The SFA should put the argument into its input stream and on the next TYI should spew forth the saved character rather than the next one in the "stream". Note that an arbitrary number of UNTYI's may be done in a row.


`TYIPEEK`

The SFA should return a fixnum (as in TYI) but should not remove the character from the input flow. Therefore, subsequent TYIPEEK's will read the same character. If the SFA cannot handle TYIPEEK, it will be simulated by a TYI/UNTYI pair of operations.


`IN`

The value returned should be a fixnum that is the next binary value in the input stream.
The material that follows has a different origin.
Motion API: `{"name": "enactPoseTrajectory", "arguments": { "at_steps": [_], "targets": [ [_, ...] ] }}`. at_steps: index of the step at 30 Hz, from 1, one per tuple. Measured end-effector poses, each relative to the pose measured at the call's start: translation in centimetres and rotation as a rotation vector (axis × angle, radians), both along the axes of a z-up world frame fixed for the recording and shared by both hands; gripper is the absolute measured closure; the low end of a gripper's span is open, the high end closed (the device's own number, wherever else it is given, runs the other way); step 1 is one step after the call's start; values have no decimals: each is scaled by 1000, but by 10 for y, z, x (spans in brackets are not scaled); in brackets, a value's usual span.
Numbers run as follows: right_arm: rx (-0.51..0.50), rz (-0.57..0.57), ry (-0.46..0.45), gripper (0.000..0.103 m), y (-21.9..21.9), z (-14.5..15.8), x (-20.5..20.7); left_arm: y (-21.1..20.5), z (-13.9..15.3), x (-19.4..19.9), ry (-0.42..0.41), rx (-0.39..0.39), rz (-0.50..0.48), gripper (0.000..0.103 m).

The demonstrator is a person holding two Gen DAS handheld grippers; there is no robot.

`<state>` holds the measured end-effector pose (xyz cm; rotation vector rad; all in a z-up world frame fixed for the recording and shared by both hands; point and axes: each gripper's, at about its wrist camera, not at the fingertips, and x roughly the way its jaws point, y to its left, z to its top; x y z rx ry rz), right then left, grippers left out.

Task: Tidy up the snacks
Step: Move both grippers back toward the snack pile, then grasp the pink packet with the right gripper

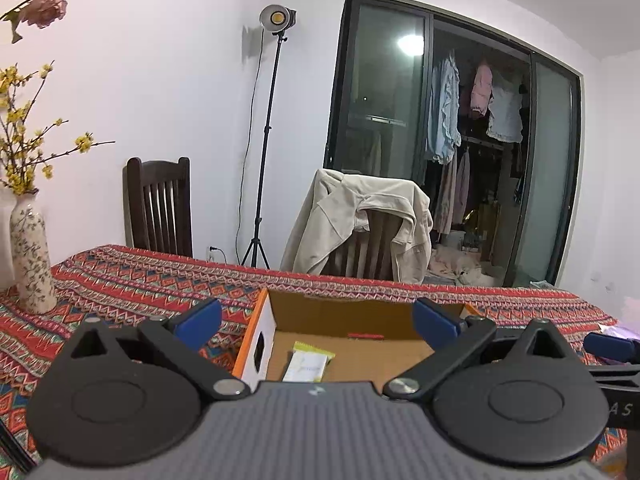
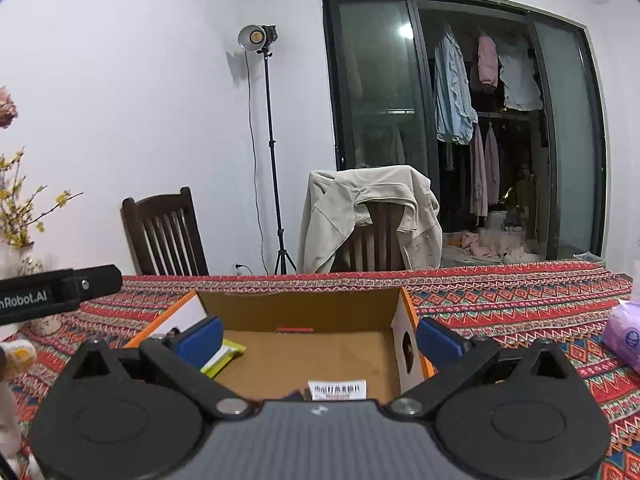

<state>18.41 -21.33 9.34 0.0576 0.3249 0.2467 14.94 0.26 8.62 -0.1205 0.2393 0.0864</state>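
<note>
Risk noted: with both tools crowding one cardboard box [image 2: 304,320], a careless reach could knock its thin walls or collide the tools. Left gripper [image 1: 318,318] and right gripper [image 2: 320,338] both stand wide open, holding nothing. The green-edged snack packet [image 1: 306,362] lies on the box floor, below and between the left gripper's fingers

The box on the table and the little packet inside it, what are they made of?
The box looks like cardboard: matte brown inside, orange edges, white outer side with a cut hand hole. The packet seems a thin plastic or foil wrapper, white and yellow-green with a crimped end; which one is unclear. The patterned tablecloth looks like woven fabric.
</note>
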Motion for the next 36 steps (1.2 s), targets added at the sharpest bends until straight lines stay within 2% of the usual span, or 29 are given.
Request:
{"name": "enactPoseTrajectory", "arguments": {
  "at_steps": [20, 29, 36],
  "targets": [
    [-21, 33, 94, 0, -22, -41, -91, 23, -45, -94, 55, -10, -21, 0],
    [-56, 49, 154, 0, -25, -62, -106, 34, -67, -118, 95, -24, 1, 0],
    [-83, 20, 177, 0, -31, -67, -92, 39, -70, -118, 107, -27, 14, 0]
  ]
}}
The argument is the EOF value.


`READLINE`

The value returned should be a symbol that represents one "line" of the input stream. If the SFA cannot handle this operation, it is simulated in terms of TYI. The argument is the value to return upon EOF.


`READ`

The value returned should be the next "object" in the input stream. If the SFA cannot handle this operation, it is simulated in terms of TYI/UNTYI. The argument is the value to return upon EOF.


`LISTEN`

The total number of items (or "characters") currently held in the input buffer should be returned.


`CLEAR-INPUT`

The input buffer should just be thrown away.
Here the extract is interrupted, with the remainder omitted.